**About this exercise**. Character for character, give back every line below.
+++++
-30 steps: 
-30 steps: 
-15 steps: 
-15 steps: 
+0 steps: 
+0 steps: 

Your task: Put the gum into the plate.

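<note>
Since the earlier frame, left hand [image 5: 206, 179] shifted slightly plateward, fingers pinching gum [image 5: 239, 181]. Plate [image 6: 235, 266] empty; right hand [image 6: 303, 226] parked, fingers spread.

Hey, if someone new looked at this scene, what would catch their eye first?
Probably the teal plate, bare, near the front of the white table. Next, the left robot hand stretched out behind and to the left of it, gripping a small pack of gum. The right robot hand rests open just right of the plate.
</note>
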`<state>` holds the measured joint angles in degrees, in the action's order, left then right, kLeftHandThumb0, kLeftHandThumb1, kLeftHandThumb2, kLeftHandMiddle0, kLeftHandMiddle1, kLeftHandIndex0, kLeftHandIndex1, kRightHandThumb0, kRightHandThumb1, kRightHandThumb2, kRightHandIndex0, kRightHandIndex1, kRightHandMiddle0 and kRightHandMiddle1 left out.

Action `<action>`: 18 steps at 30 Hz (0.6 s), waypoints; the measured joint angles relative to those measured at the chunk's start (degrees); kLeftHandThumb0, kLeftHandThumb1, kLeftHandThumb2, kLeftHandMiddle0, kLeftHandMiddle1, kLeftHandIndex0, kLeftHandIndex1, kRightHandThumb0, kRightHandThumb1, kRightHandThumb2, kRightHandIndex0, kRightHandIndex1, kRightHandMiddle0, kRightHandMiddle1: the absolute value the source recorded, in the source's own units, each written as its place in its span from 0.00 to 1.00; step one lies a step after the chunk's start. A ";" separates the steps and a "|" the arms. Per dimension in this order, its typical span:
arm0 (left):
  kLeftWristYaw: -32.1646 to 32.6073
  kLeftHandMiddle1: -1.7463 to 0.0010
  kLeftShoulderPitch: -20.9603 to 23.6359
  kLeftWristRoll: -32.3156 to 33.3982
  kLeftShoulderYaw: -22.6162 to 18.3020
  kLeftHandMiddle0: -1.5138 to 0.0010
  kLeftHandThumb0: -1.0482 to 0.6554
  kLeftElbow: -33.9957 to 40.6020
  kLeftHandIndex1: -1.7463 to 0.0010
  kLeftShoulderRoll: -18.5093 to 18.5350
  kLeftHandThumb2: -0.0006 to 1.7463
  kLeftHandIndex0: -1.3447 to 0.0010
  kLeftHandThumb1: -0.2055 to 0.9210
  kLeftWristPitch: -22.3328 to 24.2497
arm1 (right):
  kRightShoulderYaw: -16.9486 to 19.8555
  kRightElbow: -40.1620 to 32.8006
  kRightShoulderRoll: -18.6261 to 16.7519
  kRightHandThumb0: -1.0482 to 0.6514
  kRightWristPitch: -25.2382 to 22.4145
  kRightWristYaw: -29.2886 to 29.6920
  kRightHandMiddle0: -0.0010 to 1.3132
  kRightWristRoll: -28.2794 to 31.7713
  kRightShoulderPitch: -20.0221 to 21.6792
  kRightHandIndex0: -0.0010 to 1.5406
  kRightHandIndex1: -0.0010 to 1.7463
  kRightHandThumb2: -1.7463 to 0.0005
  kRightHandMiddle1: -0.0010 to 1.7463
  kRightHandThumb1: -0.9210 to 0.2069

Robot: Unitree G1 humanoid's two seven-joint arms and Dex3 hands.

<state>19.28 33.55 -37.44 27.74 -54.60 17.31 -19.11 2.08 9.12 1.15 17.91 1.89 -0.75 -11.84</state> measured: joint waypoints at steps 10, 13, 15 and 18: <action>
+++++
**Your solution**.
-30 steps: 
-30 steps: 
-15 steps: 
-15 steps: 
+0 steps: 
+0 steps: 

Your task: Put the gum into the plate.

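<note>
Since the earlier frame, left hand [image 5: 206, 179] shifted slightly plateward, fingers pinching gum [image 5: 239, 181]. Plate [image 6: 235, 266] empty; right hand [image 6: 303, 226] parked, fingers spread.

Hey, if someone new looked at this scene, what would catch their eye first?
Probably the teal plate, bare, near the front of the white table. Next, the left robot hand stretched out behind and to the left of it, gripping a small pack of gum. The right robot hand rests open just right of the plate.
</note>
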`<state>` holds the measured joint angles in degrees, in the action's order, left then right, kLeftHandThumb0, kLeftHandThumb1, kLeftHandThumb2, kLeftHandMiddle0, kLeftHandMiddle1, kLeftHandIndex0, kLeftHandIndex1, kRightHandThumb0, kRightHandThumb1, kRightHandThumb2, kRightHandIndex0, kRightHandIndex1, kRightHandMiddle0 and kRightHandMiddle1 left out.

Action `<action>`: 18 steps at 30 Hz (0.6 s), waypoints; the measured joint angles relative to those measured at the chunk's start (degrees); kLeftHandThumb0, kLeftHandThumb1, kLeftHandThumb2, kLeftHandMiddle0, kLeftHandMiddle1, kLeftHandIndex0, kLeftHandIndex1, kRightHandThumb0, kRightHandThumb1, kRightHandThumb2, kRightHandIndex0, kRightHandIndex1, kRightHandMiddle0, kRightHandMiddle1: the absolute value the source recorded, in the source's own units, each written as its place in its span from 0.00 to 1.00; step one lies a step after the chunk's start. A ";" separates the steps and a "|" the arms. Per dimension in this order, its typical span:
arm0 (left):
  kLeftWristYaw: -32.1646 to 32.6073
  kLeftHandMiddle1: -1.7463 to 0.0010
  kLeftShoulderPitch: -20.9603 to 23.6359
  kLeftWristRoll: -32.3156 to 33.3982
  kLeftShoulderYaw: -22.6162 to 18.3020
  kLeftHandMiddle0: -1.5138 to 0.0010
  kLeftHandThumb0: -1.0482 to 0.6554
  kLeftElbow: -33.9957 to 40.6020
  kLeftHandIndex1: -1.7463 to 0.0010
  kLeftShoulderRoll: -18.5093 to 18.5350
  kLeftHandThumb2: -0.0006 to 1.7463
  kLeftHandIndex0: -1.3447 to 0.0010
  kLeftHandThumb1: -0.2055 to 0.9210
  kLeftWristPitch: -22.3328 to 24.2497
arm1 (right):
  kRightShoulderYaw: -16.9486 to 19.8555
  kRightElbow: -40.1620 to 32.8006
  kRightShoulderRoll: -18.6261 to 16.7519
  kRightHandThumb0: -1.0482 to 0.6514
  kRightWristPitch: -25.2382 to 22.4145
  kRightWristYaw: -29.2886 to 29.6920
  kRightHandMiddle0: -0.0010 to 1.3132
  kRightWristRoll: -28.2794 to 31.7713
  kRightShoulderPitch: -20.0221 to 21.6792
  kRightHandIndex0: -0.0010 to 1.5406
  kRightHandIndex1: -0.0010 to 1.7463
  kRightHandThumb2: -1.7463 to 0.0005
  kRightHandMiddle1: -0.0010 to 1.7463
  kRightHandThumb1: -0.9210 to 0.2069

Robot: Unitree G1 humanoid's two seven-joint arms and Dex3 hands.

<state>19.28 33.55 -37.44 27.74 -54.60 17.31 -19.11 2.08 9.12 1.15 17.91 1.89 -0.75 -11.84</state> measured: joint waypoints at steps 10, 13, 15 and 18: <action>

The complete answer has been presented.